Can you walk me through how you would assemble a sub-assembly from a technical drawing and checklist?
Junior assembly mechanics must accurately translate technical drawings and checklists into physical assemblies to meet quality and safety standards. This question checks your ability to read drawings, follow processes, and use tools correctly—critical for producing consistent parts in manufacturing contexts like automotive, mining equipment, or medical devices (e.g., BHP, Cochlear).
How to answer
- Start by describing how you review the drawing: identify part numbers, tolerances, fastener specs, and any notes or revisions.
- Explain your process for gathering materials and tools, including checking part counts against the bill of materials and verifying tool calibration where relevant.

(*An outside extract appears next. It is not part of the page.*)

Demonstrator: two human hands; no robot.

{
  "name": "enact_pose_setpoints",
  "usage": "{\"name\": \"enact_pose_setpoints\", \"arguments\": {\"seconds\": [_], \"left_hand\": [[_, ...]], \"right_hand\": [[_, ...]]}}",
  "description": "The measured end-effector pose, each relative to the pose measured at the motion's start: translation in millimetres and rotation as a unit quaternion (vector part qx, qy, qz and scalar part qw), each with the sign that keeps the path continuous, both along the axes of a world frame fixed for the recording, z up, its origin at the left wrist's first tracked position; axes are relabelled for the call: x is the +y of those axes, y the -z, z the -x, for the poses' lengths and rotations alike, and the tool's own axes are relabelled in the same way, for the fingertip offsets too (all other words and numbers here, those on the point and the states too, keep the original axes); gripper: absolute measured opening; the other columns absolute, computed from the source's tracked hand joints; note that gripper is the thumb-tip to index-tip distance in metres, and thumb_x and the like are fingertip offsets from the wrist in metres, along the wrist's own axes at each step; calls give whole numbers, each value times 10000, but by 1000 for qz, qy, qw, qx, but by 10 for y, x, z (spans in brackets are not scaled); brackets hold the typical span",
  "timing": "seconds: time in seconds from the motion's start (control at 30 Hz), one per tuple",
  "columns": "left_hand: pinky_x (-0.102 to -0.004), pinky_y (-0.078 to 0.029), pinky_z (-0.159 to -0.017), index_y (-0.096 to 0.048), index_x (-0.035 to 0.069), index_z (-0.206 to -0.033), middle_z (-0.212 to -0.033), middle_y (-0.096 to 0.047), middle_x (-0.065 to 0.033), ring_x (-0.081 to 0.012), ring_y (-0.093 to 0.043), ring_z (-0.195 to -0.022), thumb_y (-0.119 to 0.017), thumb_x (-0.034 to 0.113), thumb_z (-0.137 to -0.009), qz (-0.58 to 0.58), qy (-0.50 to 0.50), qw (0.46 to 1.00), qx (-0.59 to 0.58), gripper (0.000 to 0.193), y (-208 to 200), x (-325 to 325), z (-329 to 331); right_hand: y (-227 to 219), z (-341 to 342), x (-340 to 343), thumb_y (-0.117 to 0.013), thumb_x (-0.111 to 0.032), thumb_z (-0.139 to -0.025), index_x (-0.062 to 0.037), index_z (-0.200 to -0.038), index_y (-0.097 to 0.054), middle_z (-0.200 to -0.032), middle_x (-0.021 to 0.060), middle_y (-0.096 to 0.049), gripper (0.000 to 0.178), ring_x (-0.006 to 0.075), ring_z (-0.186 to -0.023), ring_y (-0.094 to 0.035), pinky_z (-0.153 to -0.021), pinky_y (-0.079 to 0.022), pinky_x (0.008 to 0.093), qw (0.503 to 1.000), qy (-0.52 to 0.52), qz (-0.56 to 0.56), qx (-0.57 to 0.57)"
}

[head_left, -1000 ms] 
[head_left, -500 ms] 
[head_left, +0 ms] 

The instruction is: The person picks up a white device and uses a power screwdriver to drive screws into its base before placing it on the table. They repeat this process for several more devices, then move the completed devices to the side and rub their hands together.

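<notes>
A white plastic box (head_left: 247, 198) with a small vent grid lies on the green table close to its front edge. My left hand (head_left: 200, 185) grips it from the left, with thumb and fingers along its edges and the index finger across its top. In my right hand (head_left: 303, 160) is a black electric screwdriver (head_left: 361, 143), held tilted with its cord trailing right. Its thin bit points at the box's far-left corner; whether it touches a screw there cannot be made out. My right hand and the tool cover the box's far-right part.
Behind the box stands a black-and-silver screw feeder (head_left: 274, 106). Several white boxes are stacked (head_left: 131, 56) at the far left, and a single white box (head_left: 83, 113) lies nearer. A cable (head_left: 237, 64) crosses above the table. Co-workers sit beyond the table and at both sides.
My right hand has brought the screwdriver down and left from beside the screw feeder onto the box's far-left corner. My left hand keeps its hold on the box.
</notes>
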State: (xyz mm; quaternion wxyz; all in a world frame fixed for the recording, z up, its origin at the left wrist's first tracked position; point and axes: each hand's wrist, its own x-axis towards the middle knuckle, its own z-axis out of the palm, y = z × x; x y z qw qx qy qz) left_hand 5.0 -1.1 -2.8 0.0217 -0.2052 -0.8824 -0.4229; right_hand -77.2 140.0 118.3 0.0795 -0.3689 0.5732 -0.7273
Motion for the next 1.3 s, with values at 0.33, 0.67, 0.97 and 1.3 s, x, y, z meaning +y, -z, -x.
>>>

- Describe the step-by-step assembly sequence you would follow, mentioning how you orient parts, apply torque or adhesive if required, and use fixtures or jigs.
- Mention in-process checks: visual inspection points, torque values, alignment checks, and how you record checklist entries.
- Close with how you handle non-conformances (stop, tag, report) and handover steps: cleaning, labelling, and updating the work order or supervisor.
What not to say
- Skipping the drawing review and saying you’d 'figure it out' on the fly.
- Ignoring safety or quality checks (e.g., not mentioning torque specs or inspection steps).
- Claiming you always work alone without coordinating with supervisors or quality teams.
- Vague statements like 'I use the right tools' without specifying which tools or checks.